Стэн Паркер не ответил, приятно это или нет. Конечно, хорошо сидеть и долго следить за продвижением улитки, которую еще не раздавили ногой. Так бы он сидел и, никуда не торопясь, проследил бы свой собственный путь, тонкую серебристую ниточку в дымке тумана. Но он ничего не ответил дочери.
Старики очень обидчивы, не без раздражения напомнила себе Тельма Форсдайк. Будь это маленький ребенок – хотя у нее самой ребенка, конечно, не было, – она вложила бы в него свой ум и наблюдала бы, как этот ум растет, словно манговое деревце на песке. О собственном детстве она позабыла, как только оно кончилось, но это не мешало ей создавать свои теории. Однако этот старый ребенок, пожалуй, слишком упрям.
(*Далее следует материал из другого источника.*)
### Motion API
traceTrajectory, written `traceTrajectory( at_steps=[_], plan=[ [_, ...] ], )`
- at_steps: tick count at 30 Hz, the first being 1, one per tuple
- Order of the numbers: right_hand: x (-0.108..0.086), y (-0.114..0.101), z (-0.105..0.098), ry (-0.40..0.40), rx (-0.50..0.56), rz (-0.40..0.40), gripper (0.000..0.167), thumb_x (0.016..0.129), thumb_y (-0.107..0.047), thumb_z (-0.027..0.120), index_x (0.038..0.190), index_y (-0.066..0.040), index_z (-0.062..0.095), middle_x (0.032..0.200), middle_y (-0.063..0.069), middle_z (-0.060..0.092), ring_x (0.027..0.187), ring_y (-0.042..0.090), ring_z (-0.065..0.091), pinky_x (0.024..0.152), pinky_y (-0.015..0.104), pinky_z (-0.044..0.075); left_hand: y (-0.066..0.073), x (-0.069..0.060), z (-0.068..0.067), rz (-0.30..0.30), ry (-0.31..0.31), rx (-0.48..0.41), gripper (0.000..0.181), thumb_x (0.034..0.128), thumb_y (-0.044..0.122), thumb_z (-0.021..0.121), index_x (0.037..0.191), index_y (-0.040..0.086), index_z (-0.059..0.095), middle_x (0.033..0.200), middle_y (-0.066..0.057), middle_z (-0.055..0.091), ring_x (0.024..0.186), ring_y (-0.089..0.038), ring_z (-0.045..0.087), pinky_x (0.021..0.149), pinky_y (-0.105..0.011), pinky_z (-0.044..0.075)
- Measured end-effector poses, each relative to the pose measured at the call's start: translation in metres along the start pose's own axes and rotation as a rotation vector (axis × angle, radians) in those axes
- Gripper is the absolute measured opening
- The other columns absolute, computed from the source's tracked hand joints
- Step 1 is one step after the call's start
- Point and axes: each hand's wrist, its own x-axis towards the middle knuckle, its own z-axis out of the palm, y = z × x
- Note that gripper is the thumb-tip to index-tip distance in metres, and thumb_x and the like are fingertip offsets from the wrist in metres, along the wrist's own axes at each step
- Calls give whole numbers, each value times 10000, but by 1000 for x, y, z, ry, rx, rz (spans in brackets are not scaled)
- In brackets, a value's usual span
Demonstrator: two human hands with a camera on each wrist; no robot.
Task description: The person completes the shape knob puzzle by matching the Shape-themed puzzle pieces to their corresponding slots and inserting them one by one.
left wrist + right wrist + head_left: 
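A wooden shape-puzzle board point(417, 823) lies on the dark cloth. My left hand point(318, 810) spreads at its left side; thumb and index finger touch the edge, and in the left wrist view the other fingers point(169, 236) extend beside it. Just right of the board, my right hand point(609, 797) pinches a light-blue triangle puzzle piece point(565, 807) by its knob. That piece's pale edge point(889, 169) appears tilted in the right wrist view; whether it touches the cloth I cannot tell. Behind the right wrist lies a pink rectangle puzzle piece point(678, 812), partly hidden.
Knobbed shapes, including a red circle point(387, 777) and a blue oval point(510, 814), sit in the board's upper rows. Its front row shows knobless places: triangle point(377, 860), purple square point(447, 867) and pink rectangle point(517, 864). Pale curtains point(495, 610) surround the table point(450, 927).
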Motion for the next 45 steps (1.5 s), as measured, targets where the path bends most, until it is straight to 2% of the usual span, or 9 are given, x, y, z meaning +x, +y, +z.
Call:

На самом деле это было не так. Он, конечно, подумает, он даже начал думать о том, что предлагала ему дочь. И может быть, он сдастся, не столько из-за ее уговоров, сколько ради конечной цели. Тельма дурочка, думал он, я еще не выжил из ума, но в чем-то она права. Он может бросить не только то, что она предлагает, а даже больше, даже свою землю, даже свою жизнь – по той простой причине, что ему уже не справиться. Он понял это с пронзительной ясностью.
Стэн Паркер был необычно бледен.
– Вот увидишь, – сказала Тельма, похлопав его по руке, – насколько легче станет твоя жизнь.
Он не возражал ей ни сейчас, ни позже, и в это смиренное утро она уехала, переполненная жалостью и самодовольством, она жалела бедного отца, впадавшего в старческий маразм, и гордилась, что может руководить жизнью простых людей. Она весело возвращалась домой, принимая содействие за могущество.